The apprenticeship boosts England’s paramedic workforce by up-skilling front line ambulance staff, such as, emergency medical technicians, to fully qualified paramedics in two years. Apprentices continue to work on the front line as they train.
Paramedic Daniel Chester was one of four people to be awarded prizes as part of the proceedings for high achievements over the course of their studies. He received the ‘Innovation in Paramedic in Medicine Prize,’ for his dissertation that received a first-class mark.
The apprenticeship takes two years to complete, as opposed to three years via the traditional undergraduate route, and lets apprentices work on the front line, responding to 999 calls, as they train.

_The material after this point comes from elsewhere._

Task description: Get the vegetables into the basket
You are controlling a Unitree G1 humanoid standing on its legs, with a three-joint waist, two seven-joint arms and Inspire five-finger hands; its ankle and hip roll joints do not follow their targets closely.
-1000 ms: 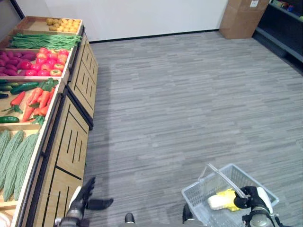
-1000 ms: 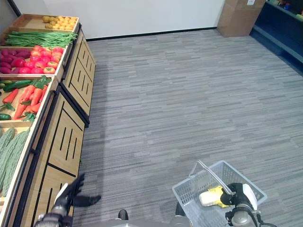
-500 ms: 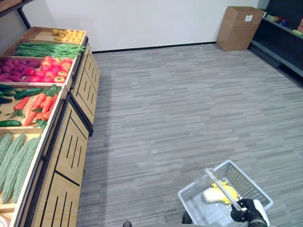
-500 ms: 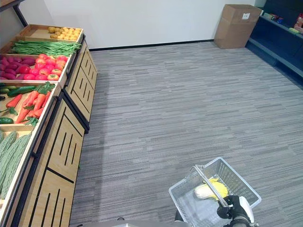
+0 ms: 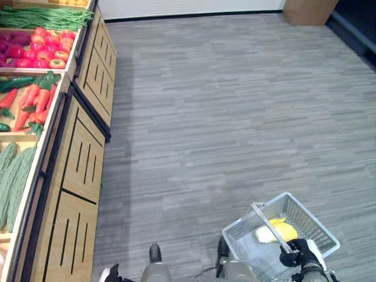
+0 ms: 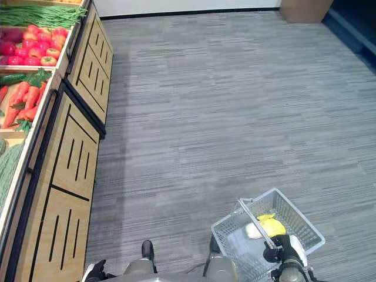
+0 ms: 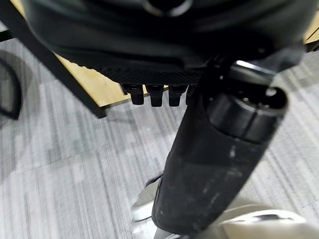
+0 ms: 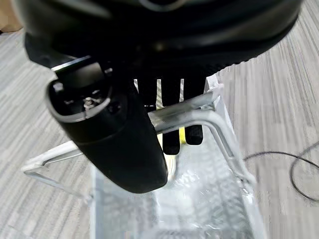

The BSc (Hons) Paramedic Science (Apprenticeship) Degree was devised by the University of Cumbria two years ago to address significant ongoing workforce shortages in the profession. Seven of 11 English ambulance trusts joined the programme, which currently delivers over 600 trained paramedics for the NHS workforce annually.
According to recently published NHS Long Term Workforce Plan, the NHS will need to increase the numbers of paramedics by 50% in nine years.
Tom Davidson, Director for the Centre for Excellence for Paramedic Practice, at University of Cumbria, is the innovator behind the university’s unique approach to paramedic education.
He said: “It is clear in the NHS Long Term Workforce Plan that paramedics are integral to the success of the plan and the future of the NHS. Paramedics are specifically mentioned 18 times in the document, more than any other allied health profession.
“We are proud that graduates from our paramedic apprenticeship, delivered in partnership with seven English ambulance trusts, will directly boost the NHS workforce and contribute towards the ambitious targets set out in plan.”
Carol Offer, NWAS Assistant Director for Workforce & Organisational Development, said, “Congratulations to all our students who have graduated this year, and we are equally pleased to see Daniel pick up his special award. It is fantastic that the first cohort has now completed the course, and I’m delighted to see all their hard work pay off.
“The programme is proving to be a great success and is becoming an incredibly popular route for our front-line staff to develop their clinical skills whilst maintaining a full-time role at NWAS. We see the equivalent benefit of being able to develop and enhance our own workforce. We currently have seven cohorts on the course, with three starting every year. I look forward to seeing how they develop within the paramedic profession.”